AiOT-Beschleunigerkarte Inferenz an der Edge

Mustang-V100-MX4 nutzt eine aktive Kühlung für einen Betriebstemperaturtbereich von 5 °C bis 55 °C.

Mit der Mustang-V100-Serie bietet ICP Deutschland eine skalierbare Lösung zur Realisierung von Deep-Learning-Inferenz (DL) an der Edge, die stromsparend ist und eine geringe Latenzzeit aufweist.

An der Edge werden vorwiegend Systeme eingesetzt, die schnelle Entscheidungen ohne Upload in die Cloud treffen sollen. Mit der Mustang-V100-MX4 erweitert ICP Deutschland das Portfolio der KI-Beschleunigerkarte um eine Variante, die mit vier Intel Movidius Myriad X MA2485 Vision Processing Units (VPUs) ausgestattet ist. Die auf dem PCI-Express-Bus basierende Karte lässt sich in eine Vielzahl von Embedded-Systemen integrieren.

Native FP16-Unterstützung, schnelle Portierung und Bereitstellung neuraler Netzwerke im Caffe- oder Tensorflow-Format und ein geringer Stromverbrauch sind Hauptmerkmale der Myriad-X-VPU. Durch die Multi-Channel-Fähigkeit lässt sich jede einzelne VPU eine andere DL-Topologie zuweisen, um simultane Berechnungen auszuführen. AlexNet, GoogleNet, Yolo Tiny, SSD300, ResNet, SqueezeNet oder MobileNet sind nur ein kleiner Teil der unterstützten Topologien. Die Kompatibilität mit dem Open Visual Inference Neural Network Optimization (OpenVINO) Toolkit von Intel sorgt für eine Performance-Optimierung des eingespielten Trainingsmodelle und nimmt eine passende Skalierung auf das Zielsystem an der Edge vor. Daraus ergibt sich eine Integration ohne langwieriges Trial and Error.

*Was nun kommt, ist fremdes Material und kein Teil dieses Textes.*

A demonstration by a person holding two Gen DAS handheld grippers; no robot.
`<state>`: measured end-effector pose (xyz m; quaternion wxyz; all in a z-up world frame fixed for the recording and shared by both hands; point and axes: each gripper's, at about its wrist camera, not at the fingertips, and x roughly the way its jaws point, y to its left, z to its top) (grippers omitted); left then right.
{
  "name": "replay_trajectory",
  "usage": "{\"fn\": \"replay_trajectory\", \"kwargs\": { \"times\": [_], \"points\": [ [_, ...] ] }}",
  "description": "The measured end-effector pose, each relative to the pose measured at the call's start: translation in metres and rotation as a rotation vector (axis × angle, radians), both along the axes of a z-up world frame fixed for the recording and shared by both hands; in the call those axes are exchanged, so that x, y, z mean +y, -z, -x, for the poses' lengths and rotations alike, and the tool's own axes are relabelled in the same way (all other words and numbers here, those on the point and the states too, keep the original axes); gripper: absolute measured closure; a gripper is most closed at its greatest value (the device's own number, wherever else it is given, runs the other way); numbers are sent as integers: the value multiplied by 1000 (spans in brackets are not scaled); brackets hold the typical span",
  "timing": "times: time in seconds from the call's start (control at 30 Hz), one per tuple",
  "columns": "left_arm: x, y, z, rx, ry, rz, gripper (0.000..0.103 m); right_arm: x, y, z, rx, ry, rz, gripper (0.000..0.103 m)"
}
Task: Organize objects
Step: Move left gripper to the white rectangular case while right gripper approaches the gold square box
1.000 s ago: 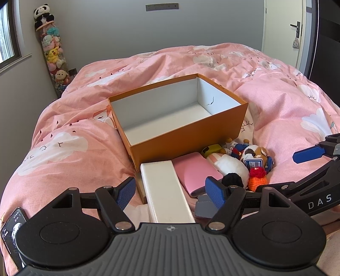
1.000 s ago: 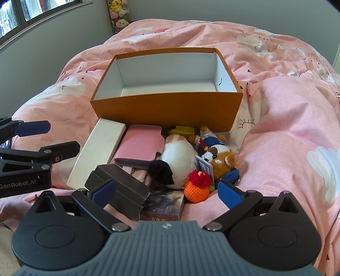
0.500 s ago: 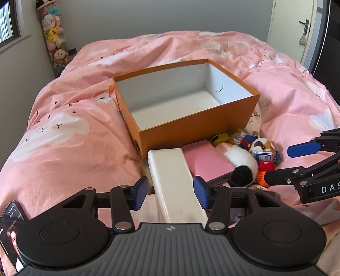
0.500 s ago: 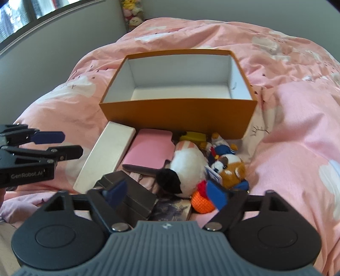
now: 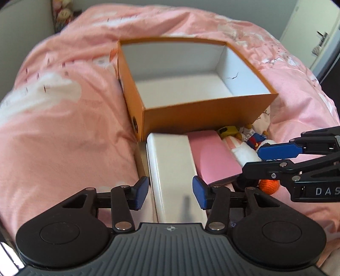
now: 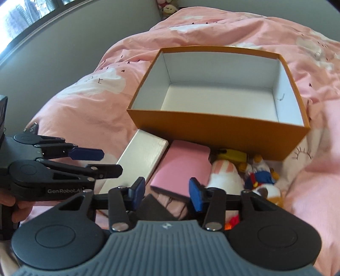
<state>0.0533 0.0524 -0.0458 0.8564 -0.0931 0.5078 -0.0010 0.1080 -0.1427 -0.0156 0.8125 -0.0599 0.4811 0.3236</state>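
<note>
An empty orange box (image 5: 191,114) with a white inside sits on the pink bed; it also shows in the right wrist view (image 6: 221,129). In front of it lie a long white box (image 5: 170,161), a pink case (image 5: 212,161), a white plush (image 6: 225,176), small figures (image 6: 259,174) and an orange crochet ball (image 5: 268,185). My left gripper (image 5: 170,192) is open, its pads on either side of the white box's near end without clear contact. My right gripper (image 6: 167,195) is open and empty, above a dark box (image 6: 155,206) and the pink case (image 6: 182,167).
The pink duvet (image 5: 63,127) bulges around the box on both sides. Plush toys (image 5: 61,12) stand at the far left wall. A door (image 5: 318,31) is at the far right. A window (image 6: 25,23) runs along the left wall.
Both grippers have moved forward and down toward the pile. The left gripper's pads have narrowed and now straddle the white box. The right gripper's fingers have narrowed too.
</note>
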Motion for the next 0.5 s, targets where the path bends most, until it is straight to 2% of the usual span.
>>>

Die Mustang-V100-Serie ist mit einer Vielzahl von gängigen Betriebssystemen wie Ubuntu 16.04, CentosOS 7.4 und Windows 10 IoT kompatibel. Durch den geringen Stromverbrauch von 2,5 W pro VPU beziehungsweise 15 W Gesamtverbrauch der Mustang-V100-MX4 eignet sie sich damit besonders für Low-Power-KI-Anwendungen. Neben der Mustang-V100-MX4 mit vier VPUs bietet ICP Deutschland auch eine PCIe-Variante mit acht VPUs sowie Varianten, die auf dem Mini-PCIe- und M.2-Bus basieren.